* [Work item] Take the lines below beginning at the line that has "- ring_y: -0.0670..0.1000" and stopping after the line that has "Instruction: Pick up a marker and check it", and print them exactly as they are, with no other lines.

* [Information given]
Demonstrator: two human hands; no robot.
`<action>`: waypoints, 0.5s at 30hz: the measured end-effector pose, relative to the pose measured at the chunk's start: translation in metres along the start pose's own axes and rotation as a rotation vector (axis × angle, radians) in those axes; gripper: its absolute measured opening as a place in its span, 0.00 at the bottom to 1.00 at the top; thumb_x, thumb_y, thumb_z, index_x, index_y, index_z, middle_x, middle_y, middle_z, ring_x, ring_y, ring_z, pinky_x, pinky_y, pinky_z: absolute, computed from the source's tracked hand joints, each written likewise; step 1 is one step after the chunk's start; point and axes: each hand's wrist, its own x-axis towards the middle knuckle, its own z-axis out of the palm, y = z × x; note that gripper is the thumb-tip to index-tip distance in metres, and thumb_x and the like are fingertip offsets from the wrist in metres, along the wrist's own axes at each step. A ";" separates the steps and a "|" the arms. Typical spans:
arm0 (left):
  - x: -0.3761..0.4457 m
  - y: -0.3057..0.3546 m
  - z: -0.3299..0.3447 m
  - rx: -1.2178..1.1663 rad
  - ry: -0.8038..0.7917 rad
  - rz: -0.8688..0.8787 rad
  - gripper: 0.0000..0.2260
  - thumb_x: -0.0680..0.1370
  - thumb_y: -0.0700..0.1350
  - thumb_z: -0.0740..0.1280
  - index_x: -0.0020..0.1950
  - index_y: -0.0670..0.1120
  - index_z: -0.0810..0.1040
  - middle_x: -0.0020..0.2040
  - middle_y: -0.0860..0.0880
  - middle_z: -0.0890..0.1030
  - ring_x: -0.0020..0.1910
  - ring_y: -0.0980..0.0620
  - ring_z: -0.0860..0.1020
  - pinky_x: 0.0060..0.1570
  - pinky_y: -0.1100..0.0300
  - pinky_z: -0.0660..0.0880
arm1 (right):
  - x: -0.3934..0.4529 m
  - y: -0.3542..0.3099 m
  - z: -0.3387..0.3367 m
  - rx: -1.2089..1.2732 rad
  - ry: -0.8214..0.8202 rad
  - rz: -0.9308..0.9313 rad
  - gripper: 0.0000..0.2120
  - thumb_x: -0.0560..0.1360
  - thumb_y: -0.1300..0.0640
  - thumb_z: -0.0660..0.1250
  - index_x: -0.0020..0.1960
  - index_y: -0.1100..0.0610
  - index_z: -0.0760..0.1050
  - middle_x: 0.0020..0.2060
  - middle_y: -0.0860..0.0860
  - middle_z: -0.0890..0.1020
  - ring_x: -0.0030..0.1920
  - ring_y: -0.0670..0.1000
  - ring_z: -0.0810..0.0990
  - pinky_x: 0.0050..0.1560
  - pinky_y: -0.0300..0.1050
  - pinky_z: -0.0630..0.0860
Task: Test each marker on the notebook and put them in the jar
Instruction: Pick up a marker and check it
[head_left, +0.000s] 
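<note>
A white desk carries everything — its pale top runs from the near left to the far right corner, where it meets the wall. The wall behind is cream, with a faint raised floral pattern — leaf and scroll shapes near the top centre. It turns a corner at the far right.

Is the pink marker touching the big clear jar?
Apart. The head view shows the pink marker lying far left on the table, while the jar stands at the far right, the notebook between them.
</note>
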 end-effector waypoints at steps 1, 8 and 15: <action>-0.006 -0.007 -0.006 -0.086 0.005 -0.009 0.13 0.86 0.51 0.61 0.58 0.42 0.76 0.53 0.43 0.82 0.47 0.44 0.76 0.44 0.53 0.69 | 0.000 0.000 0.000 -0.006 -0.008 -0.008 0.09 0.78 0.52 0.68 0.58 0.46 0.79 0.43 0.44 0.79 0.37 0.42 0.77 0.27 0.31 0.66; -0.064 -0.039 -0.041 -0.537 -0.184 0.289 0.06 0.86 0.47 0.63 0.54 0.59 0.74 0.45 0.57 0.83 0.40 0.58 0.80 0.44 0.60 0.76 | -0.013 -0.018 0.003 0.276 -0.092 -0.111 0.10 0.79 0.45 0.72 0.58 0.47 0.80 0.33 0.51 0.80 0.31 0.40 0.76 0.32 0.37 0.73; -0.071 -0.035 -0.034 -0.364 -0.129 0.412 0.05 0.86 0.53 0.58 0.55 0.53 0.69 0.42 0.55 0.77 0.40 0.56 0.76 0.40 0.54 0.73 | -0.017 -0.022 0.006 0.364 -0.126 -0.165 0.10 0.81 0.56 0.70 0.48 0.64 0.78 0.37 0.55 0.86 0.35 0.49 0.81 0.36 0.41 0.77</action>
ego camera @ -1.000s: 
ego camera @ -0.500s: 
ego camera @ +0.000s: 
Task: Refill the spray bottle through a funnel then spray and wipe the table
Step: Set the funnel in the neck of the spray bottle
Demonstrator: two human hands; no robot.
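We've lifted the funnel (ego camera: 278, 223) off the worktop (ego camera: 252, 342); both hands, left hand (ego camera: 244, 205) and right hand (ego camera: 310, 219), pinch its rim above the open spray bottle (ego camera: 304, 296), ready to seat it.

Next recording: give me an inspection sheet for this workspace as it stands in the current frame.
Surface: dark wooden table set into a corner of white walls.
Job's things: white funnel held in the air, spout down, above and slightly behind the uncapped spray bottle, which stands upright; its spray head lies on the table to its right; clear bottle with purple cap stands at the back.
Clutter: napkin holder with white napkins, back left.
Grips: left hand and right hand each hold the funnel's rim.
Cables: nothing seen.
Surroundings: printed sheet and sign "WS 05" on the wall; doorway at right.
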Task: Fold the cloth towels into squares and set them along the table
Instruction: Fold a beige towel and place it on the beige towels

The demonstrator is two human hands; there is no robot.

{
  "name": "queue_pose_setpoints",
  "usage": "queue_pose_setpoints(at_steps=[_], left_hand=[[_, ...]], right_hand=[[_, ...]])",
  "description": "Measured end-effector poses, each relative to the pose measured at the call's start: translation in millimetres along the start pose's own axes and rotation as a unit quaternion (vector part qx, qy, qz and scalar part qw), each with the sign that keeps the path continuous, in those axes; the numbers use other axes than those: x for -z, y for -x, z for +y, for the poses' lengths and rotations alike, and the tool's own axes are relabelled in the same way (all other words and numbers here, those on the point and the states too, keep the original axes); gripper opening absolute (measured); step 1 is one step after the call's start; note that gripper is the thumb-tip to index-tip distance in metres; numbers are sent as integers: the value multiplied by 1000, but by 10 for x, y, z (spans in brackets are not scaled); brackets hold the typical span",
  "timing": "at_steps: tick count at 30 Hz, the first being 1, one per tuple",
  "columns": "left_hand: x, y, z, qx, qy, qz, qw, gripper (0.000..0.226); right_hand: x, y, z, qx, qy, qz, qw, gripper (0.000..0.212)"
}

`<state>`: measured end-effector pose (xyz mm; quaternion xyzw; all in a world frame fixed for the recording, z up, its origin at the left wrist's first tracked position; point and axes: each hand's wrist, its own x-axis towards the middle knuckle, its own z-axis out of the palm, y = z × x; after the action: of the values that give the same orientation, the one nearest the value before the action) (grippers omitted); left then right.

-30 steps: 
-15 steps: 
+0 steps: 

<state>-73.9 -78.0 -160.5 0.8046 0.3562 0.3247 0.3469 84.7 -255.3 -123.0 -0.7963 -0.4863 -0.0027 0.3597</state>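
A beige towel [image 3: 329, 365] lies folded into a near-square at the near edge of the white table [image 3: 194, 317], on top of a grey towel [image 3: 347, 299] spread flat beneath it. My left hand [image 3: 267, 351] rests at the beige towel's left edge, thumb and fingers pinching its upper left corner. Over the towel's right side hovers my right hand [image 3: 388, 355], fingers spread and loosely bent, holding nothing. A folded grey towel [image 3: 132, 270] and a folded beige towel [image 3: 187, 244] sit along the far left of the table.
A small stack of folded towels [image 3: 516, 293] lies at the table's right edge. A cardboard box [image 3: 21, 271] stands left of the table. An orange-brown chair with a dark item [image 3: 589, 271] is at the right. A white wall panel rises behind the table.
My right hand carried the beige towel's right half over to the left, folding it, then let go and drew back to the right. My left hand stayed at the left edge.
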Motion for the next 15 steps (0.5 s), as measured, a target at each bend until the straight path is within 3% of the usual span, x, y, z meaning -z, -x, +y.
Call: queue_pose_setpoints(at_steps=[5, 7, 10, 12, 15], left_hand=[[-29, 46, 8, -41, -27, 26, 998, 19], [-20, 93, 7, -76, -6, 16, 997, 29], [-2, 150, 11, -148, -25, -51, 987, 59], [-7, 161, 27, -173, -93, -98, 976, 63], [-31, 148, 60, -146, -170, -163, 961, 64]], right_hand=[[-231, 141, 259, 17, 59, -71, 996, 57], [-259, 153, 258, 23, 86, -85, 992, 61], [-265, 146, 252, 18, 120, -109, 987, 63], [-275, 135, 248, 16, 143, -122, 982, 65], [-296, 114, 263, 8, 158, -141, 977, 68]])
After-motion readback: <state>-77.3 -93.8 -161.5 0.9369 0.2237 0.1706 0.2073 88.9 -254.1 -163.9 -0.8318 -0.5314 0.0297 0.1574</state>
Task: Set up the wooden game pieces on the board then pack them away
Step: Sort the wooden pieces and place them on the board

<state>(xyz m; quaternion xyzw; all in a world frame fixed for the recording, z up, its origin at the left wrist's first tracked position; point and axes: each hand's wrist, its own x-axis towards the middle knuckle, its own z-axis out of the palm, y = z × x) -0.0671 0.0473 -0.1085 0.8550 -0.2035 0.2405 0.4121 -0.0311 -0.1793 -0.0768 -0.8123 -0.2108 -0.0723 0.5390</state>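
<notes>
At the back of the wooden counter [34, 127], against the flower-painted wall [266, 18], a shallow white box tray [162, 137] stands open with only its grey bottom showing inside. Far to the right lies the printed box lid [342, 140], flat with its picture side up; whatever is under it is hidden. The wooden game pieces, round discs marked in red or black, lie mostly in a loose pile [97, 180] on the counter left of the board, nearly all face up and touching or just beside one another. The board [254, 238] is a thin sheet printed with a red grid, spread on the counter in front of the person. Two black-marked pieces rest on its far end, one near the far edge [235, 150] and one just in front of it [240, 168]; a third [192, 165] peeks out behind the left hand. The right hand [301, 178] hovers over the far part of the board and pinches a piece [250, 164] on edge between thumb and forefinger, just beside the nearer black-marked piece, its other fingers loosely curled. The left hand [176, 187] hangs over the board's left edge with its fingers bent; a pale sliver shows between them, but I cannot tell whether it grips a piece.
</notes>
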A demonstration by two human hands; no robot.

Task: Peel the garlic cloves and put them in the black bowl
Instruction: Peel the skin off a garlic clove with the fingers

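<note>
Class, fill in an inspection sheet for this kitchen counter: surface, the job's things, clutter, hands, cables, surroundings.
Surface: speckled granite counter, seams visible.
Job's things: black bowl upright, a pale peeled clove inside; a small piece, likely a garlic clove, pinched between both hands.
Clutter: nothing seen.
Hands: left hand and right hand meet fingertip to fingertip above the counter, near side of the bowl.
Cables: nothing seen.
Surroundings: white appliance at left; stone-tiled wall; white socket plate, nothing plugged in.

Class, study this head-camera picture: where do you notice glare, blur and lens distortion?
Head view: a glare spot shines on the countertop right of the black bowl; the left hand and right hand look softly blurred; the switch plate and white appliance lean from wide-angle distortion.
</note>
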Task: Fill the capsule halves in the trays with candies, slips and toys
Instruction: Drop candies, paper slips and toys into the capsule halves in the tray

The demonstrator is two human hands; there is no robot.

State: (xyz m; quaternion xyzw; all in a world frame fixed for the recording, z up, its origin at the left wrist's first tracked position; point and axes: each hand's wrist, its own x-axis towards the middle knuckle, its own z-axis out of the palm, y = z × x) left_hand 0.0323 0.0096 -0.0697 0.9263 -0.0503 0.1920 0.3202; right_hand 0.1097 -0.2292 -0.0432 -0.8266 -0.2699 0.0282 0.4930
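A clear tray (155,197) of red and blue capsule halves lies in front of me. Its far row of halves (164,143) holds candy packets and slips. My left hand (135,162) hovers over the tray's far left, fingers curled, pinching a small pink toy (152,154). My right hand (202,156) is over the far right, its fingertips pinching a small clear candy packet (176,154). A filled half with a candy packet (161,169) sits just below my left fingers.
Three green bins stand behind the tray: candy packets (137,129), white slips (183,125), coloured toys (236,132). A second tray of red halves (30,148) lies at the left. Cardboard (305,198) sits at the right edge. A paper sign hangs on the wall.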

* [Exercise solution]
  - ring_y: -0.0670..0.1000
  - ring_z: -0.0810..0.0990
  - pinky_x: 0.0050..0.1560
  - pinky_y: -0.0300..0.1050
  - pinky_z: -0.0630..0.0860
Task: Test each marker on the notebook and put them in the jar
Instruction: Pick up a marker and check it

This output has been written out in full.